Le motivazioni della pronuncia della Corte di giustizia
La Corte di giustizia ha fornito una significativa interpretazione della nozione di “vittima” ai sensi dell’articolo 12, paragrafo 2, della direttiva 2004/80. Questa definizione comprende non solo le vittime dirette di reati intenzionali violenti, ma anche i loro parenti stretti che, in qualità di vittime indirette, subiscono le conseguenze del reato. Poiché la direttiva non offre una definizione esplicita di “vittima” né rinvia al diritto nazionale per determinarne il significato, la Corte di giustizia ha stabilito che essa rappresenta una nozione autonoma del diritto dell’Unione, da interpretare uniformemente in tutto il territorio europeo, tenendo conto del significato comune del termine, del contesto normativo e degli obiettivi perseguiti.

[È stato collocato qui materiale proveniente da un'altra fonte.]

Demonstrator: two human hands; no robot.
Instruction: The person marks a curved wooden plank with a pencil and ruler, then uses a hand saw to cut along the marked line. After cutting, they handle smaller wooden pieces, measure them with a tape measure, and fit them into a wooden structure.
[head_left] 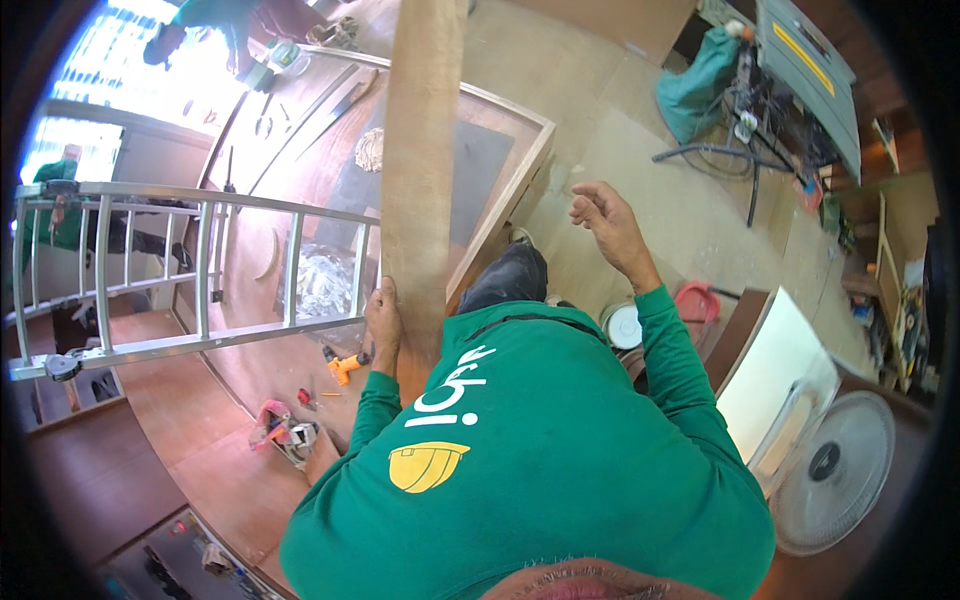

Dal punto di vista linguistico, il termine “vittima” può riferirsi sia a chi subisce direttamente il reato, sia ai familiari stretti che ne soffrono indirettamente le conseguenze. Sul piano normativo, l’obiettivo dell’articolo 12, paragrafo 2, è garantire a tutti i cittadini dell’Unione un risarcimento equo e adeguato per i danni subiti a seguito di reati intenzionali violenti nel territorio degli Stati membri. Limitare la definizione di “vittima” solo a chi sopravvive al reato, escludendo i parenti delle persone decedute, priverebbe tale disposizione della sua efficacia, poiché lascerebbe scoperti i familiari delle vittime decedute.
Riguardo ai sistemi nazionali di indennizzo, la Corte di giustizia ha chiarito che gli Stati membri hanno un margine di discrezionalità nell’istituzione dei rispettivi regimi, ma questi devono garantire un indennizzo che non sia puramente simbolico o inadeguato rispetto alla gravità delle conseguenze del reato. Inoltre, eventuali criteri di priorità tra familiari, basati esclusivamente sull’ordine successorio o sui legami familiari, non possono portare all’esclusione automatica di taluni parenti dal risarcimento. Tali sistemi devono invece considerare elementi quali il sostentamento economico fornito dalla vittima deceduta o la convivenza con essa, nonché le conseguenze materiali e morali subite dai familiari. In caso contrario, il risarcimento non potrebbe essere considerato equo e adeguato, come richiesto dalla direttiva.
La Corte di giustizia ha anche sottolineato che un sistema di indennizzo che esclude determinati familiari in favore di altri, senza tener conto delle loro specifiche condizioni, non risponde all’obbligo di fornire un indennizzo proporzionato. Se, ad esempio, un giudice penale ha riconosciuto un risarcimento ai familiari per i danni causati dalla morte della vittima, ma l’autore del reato è insolvente, il sistema nazionale deve garantire che tali familiari non restino privi di indennizzo. In questo contesto, l’assenza di un risarcimento adeguato mina la funzione stessa del sistema di indennizzo imposto dalla direttiva.
Alla luce delle considerazioni che precedono, è necessario predisporre un sistema che assicuri un risarcimento sufficiente per alleviare sia i danni materiali che quelli morali delle vittime dirette e indirette, evitando discriminazioni basate esclusivamente sui legami familiari o sull’ordine successorio, in conformità con gli obiettivi della direttiva 2004/80.